Ayant bénéficié d’un contexte macroéconomique très favorable, elle peut se targuer d’avoir renforcé l’économie du pays. Mais celui qui a promis de gouverner « d’abord pour les pauvres » a surtout respecté ses engagements durant un sexennat de nombreuses politiques, qualifiées de très populaires, au premier rang desquelles on retrouve une multiplicité de programmes sociaux ciblant les secteurs les plus précaires de la société. Plus de 30 millions de personnes, sur une population totale de 130 millions d’habitants, ont pu en bénéficier, dans un pays où les classes populaires étaient plutôt habituées à voir l’argent public se perdre dans les méandres d’une corruption généralisée.
La lutte contre ce fléau a ainsi été l’un des principaux chevaux de bataille d’un président qui a osé mener à bien son programme ouvertement de gauche, mettant en avant la nécessité d’un État providence. Nationalisation des ressources naturelles, retour d’un État fort et interventionniste placé au cœur de la vie économique du pays…
Les nombreuses réformes sociales menées par Amlo visant à résoudre les pires défauts d’une société profondément marquée par l’injustice sociale (dont l’augmentation symbolique du salaire minimum de 120 % en termes réels) n’ont certainement pas été suffisantes pour changer la donne. structure capitaliste du pays, mais ils auront réussi à déclencher le début d’une meilleure répartition des richesses.
Un projet national
Son gouvernement peut notamment se vanter d’avoir sorti plus de 5 millions de personnes de la pauvreté, la réduction la plus significative des seize dernières années. Et d’avoir ravivé l’intérêt pour le débat politique dans une société qui avait perdu toute référence idéologique, avec une repolitisation des classes populaires qui restera aussi comme l’un des héritages les plus importants du sexennat.

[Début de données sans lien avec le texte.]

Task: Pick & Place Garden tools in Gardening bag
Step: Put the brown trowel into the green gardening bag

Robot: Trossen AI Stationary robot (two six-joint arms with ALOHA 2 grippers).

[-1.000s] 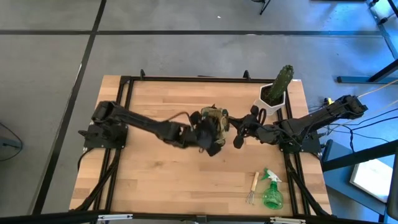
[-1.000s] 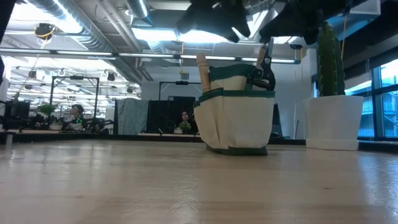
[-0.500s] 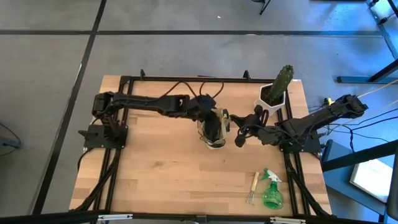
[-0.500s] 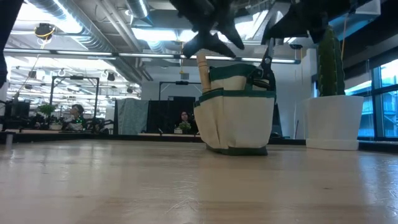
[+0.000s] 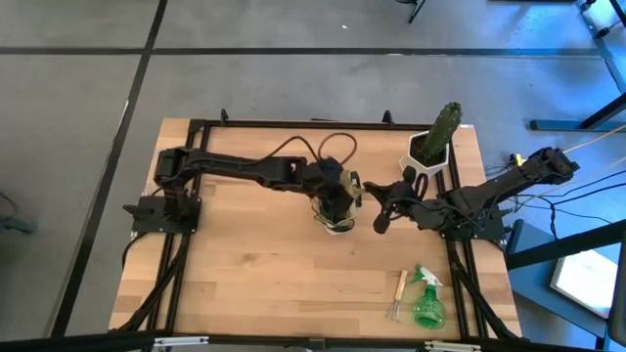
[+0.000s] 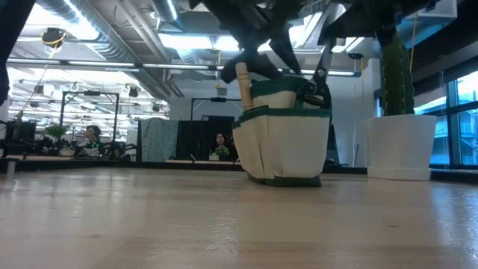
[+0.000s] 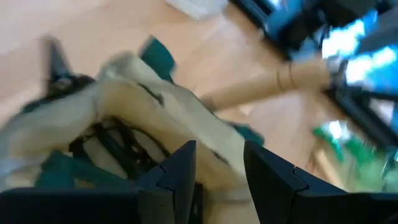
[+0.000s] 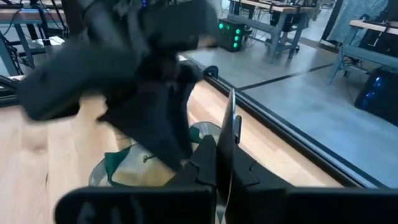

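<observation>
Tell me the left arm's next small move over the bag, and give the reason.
Probably lift the left gripper straight up from the gardening bag. Its fingers stand apart with nothing seen between them, right above the bag's open mouth, and a wooden handle already stands in the bag. The hand fork and spray bottle remain on the table.

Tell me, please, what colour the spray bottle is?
Green; the spray bottle shows best in the high view.

Cactus [image 5: 445, 124] in white pot [image 5: 427, 160]
</observation>
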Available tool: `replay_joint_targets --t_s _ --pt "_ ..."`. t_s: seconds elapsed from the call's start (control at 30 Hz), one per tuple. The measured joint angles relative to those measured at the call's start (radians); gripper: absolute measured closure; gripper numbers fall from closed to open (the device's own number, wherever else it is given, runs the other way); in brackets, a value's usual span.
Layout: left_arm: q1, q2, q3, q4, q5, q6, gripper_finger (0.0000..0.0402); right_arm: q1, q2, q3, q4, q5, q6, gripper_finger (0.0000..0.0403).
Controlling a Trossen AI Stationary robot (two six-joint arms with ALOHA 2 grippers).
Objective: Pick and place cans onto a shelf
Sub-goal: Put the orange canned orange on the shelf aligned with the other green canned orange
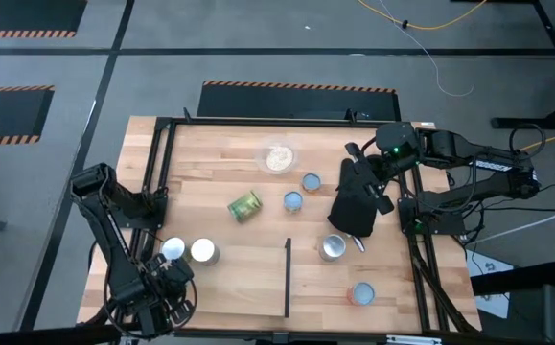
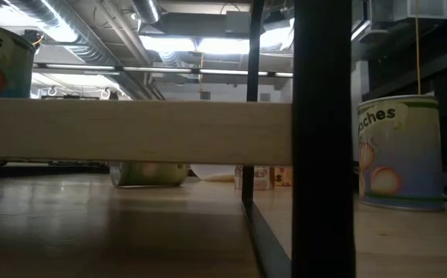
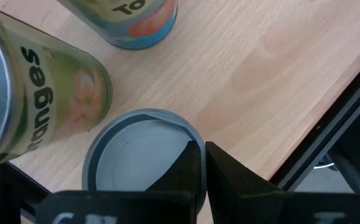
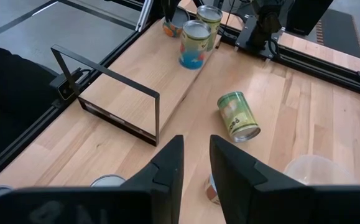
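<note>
Now our left gripper (image 3: 199,163), jaws together, hangs over shelved cans (image 1: 189,251); right gripper (image 4: 195,163), jaws apart, should fetch the green-label can (image 1: 244,204) next.

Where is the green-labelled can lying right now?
In the high view the green can lies tipped on its side mid-table, left of a blue-topped can and below the clear bowl.

Low view: black post (image 2: 323,139) and the shelf (image 2: 130,130) plank block most of the table; tomato can (image 2: 3,60) cut by the frame edge above the shelf, lying green can (image 2: 147,173) half hidden under it. High view: black oven mitt (image 1: 357,199) covers the right gripper tip; the left gripper (image 1: 162,287) is too dark to read beside the shelf. Left wrist view: oranges can (image 3: 40,93) cropped, label partly legible; grey lid (image 3: 143,155) partly behind the fingers.
</note>
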Motion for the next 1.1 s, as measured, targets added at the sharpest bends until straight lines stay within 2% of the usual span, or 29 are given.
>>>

Avec Claudia Sheinbaum, élue sur un programme suivant la même ligne directrice élaborée par le 4T, la succession est assurée. « Ce n’est pas une personne qui a été élue, mais un projet de nation », a-t-elle indiqué lors de sa première déclaration publique après l’annonce des résultats. Soutenue par la majorité d’un peuple aux attentes multiples, la petite-fille de juifs ayant fui le nazisme devra affronter, du 1euh Octobre, de nombreux défis.
A commencer par celui de mettre fin à une violence devenue exponentielle depuis l’offensive lancée en 2006 contre les cartels de la drogue, et que même les programmes sociaux les plus ambitieux d’Amlo n’ont pas réussi à juguler.